The idea in this thread is to un-distort the view, so that a circle looks like a circle in the center and on the sides....not like an ellipse. That is to say start from a picture larger than the screen, un-stretch the sides so that graphics quality is IMPROVED there, and keep the center unchanged.

No blurring, only improving.

So, if LFS only displays one viewport, this solution allows to undistort the viewport and display large FOV with no big code refactoring and little performance cost.

Of course, if LFS displays several viewports, then it is better and this un-distorsion is no more necessary.

For me the best would be a thin LFS-view client, able to connect to a running LFS client/server and simply display a view. It could be very interesting, because it could be used to create multiple viewports displays AND as a client for watching LFS races broadcasting!
Quote from Juls :For me the best would be a thin LFS-view client, able to connect to a running LFS client/server and simply display a view. It could be very interesting, because it could be used to create multiple viewports displays AND as a client for watching LFS races broadcasting!

that would open up a whole bunch of additional possibilites...
Quote from Juls :For me the best would be a thin LFS-view client, able to connect to a running LFS client/server and simply display a view. It could be very interesting, because it could be used to create multiple viewports displays AND as a client for watching LFS races broadcasting!

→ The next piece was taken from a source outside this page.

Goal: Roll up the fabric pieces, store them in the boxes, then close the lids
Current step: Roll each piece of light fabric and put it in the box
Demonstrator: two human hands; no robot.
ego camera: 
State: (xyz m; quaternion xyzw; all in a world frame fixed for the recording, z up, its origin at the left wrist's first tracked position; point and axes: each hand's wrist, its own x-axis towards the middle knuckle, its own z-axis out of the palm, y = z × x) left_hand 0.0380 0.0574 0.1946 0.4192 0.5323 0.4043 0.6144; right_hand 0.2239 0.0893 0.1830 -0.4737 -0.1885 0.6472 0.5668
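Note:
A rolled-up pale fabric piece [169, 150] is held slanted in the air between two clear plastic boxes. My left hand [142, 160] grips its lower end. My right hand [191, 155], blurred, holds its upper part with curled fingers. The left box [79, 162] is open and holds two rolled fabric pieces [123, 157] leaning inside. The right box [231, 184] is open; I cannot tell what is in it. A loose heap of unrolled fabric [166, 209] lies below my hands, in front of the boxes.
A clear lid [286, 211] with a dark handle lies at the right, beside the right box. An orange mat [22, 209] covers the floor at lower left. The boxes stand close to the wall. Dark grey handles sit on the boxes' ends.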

http://www.lfsforum.net/showthread.php?t=40698

Did you see my angle camera's in action yet? We're soooo close to a solution.
Yes, we discussed about it in this thread. The main problem is network lag.

Your side views will lag compared to the center view, because they go through the server before coming back, and they are not built from real-time information, but interpolated.

I suppose if you turn with this system, left and right views continue straight a few tens of second, and later turn by steps...and it get worse on server with bad ping. Because of that they are almost not-usable.

This is not a solution. The multi-viewport client has to connect to LFS client for playing smoothly.